(Beginning of GIVEN DATA)

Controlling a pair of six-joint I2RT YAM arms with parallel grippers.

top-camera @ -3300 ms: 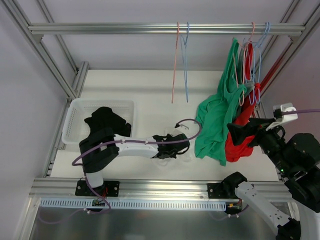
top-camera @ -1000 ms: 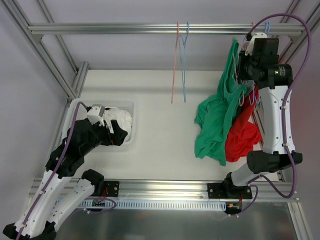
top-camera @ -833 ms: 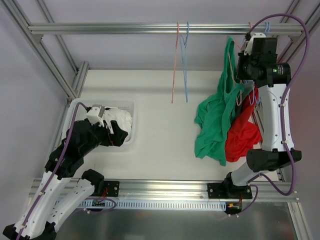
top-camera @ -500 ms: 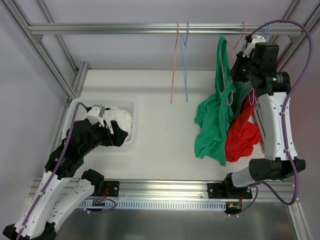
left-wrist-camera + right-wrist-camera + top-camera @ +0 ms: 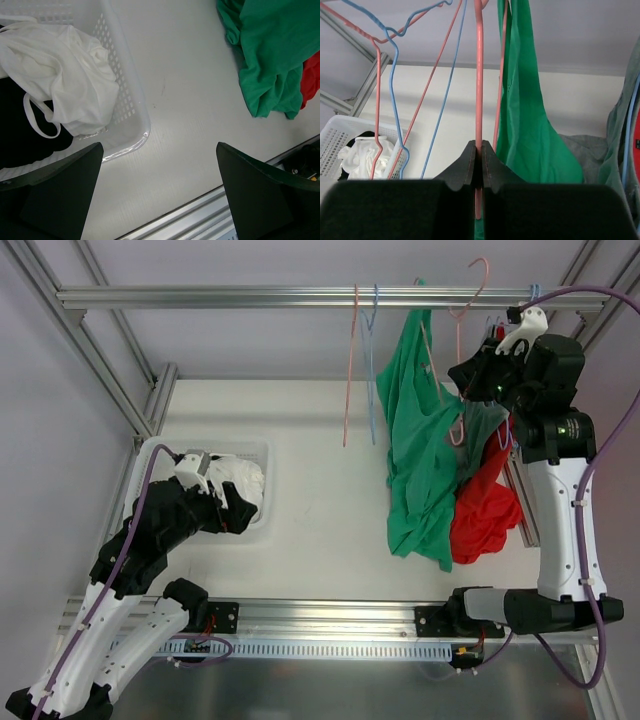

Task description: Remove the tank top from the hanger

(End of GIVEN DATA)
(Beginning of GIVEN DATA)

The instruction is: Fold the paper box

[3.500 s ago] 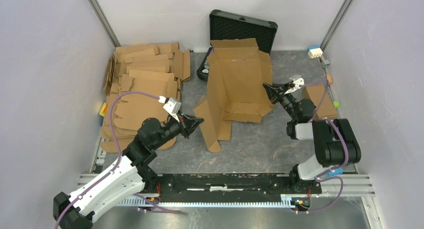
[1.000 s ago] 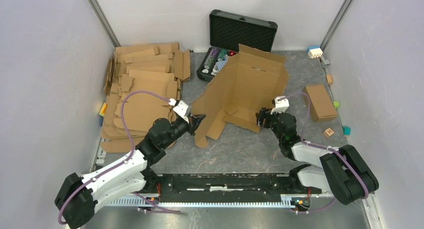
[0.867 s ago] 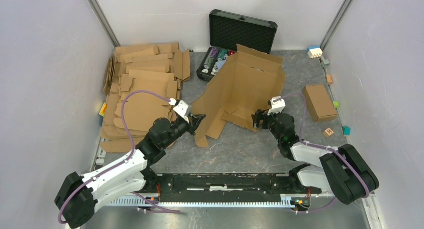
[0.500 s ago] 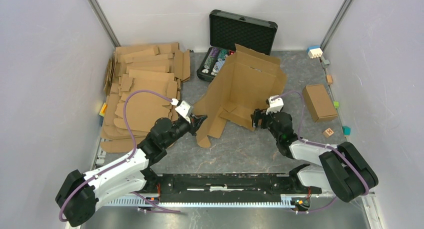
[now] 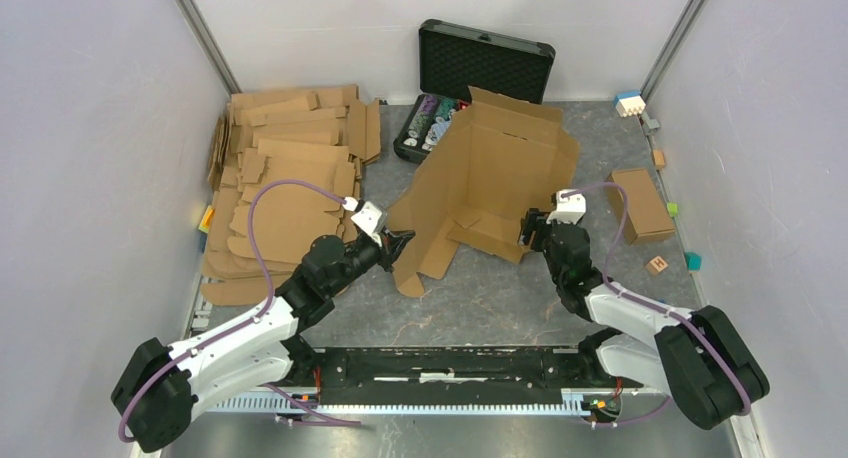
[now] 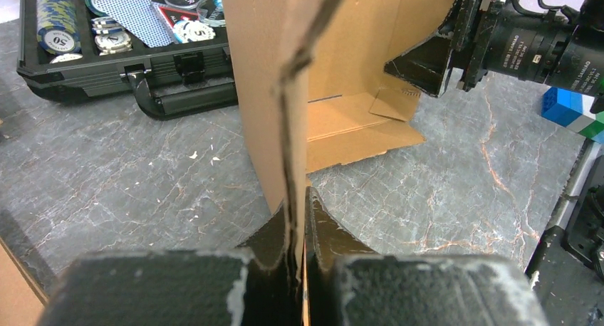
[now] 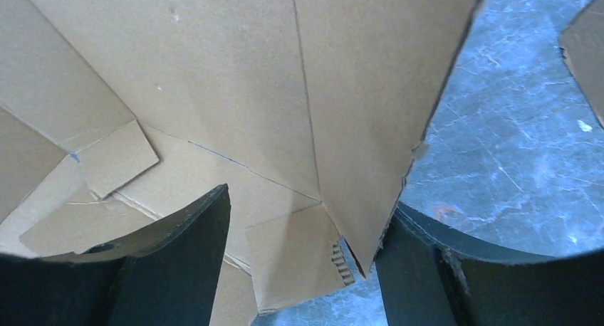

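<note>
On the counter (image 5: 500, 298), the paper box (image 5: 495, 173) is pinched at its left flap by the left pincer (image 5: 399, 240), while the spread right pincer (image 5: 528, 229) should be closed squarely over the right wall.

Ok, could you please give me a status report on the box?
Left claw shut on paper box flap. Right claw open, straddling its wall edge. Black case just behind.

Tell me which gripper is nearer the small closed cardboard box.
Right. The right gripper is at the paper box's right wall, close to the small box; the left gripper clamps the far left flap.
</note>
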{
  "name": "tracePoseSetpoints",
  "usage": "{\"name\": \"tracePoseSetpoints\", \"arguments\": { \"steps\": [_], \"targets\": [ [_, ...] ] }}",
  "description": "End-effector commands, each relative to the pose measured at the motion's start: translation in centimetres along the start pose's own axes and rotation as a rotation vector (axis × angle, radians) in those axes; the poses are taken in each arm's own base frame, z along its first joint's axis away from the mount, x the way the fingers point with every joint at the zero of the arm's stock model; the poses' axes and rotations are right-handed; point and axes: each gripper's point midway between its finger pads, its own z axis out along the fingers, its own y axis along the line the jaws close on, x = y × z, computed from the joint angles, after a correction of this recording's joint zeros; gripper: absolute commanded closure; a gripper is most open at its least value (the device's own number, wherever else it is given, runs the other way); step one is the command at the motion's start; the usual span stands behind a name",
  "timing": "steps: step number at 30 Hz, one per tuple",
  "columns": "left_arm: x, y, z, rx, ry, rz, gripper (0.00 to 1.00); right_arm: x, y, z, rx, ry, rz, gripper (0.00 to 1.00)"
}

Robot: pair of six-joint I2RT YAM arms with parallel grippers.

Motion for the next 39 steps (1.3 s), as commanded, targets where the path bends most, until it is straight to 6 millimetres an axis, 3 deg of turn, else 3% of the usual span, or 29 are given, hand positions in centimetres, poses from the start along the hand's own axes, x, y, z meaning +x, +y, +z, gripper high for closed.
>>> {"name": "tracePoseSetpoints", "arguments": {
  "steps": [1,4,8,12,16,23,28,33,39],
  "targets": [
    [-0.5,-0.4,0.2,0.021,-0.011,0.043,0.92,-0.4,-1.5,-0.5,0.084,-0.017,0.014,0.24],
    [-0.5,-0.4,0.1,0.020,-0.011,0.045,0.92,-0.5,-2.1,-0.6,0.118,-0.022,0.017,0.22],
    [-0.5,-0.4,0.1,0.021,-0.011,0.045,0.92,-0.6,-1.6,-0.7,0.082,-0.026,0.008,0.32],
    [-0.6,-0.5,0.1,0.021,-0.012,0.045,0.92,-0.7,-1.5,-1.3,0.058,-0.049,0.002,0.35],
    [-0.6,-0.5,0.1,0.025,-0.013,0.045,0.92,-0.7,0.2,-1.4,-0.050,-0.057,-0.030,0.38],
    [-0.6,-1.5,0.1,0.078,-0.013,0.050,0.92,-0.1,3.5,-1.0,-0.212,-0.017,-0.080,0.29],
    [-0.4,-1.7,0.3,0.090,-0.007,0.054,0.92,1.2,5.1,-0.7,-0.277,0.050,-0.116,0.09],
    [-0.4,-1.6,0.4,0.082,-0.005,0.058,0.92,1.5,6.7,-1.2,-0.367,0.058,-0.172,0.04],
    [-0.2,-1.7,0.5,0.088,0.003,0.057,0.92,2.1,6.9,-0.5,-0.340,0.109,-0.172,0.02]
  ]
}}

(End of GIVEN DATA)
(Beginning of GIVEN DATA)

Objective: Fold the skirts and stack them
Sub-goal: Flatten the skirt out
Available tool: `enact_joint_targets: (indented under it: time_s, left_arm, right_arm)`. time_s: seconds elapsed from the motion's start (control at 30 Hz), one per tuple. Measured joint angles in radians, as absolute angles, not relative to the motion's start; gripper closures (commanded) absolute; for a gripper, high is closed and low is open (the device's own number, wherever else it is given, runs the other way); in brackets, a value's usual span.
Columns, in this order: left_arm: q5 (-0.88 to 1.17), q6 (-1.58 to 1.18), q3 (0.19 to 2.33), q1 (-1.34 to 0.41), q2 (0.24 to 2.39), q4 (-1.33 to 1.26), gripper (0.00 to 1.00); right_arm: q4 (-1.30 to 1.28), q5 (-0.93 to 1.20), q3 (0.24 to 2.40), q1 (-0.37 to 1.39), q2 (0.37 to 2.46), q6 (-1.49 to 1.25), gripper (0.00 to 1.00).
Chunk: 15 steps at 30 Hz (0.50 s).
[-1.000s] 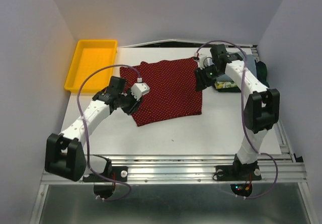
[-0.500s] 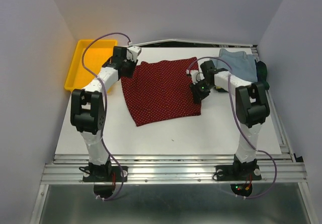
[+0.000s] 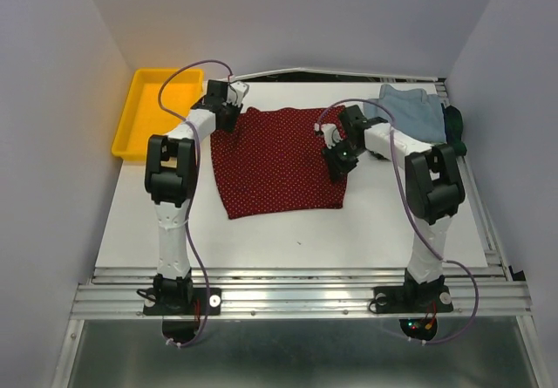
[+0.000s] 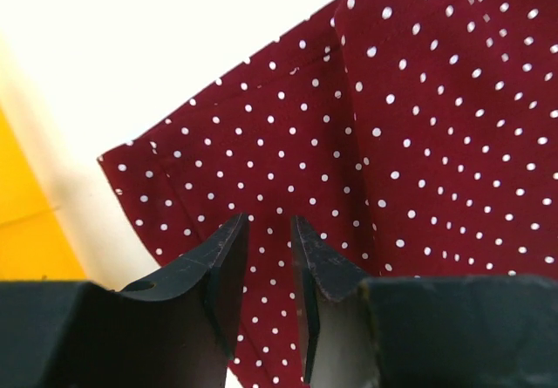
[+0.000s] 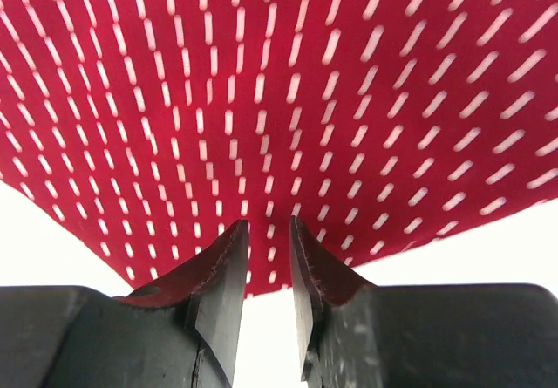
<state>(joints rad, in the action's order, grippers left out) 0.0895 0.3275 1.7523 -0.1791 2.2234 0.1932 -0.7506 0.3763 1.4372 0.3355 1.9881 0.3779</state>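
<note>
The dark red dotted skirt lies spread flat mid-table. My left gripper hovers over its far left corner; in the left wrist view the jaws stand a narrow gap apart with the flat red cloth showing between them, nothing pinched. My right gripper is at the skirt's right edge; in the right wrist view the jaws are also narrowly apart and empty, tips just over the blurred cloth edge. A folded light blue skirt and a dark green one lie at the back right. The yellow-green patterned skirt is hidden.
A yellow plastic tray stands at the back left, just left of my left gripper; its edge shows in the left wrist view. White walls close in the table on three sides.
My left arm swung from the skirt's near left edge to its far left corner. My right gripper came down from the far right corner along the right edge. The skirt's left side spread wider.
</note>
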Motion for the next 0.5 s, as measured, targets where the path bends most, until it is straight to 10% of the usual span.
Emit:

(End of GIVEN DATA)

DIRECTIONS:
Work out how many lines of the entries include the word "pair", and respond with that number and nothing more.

EXERCISE RESULT:
2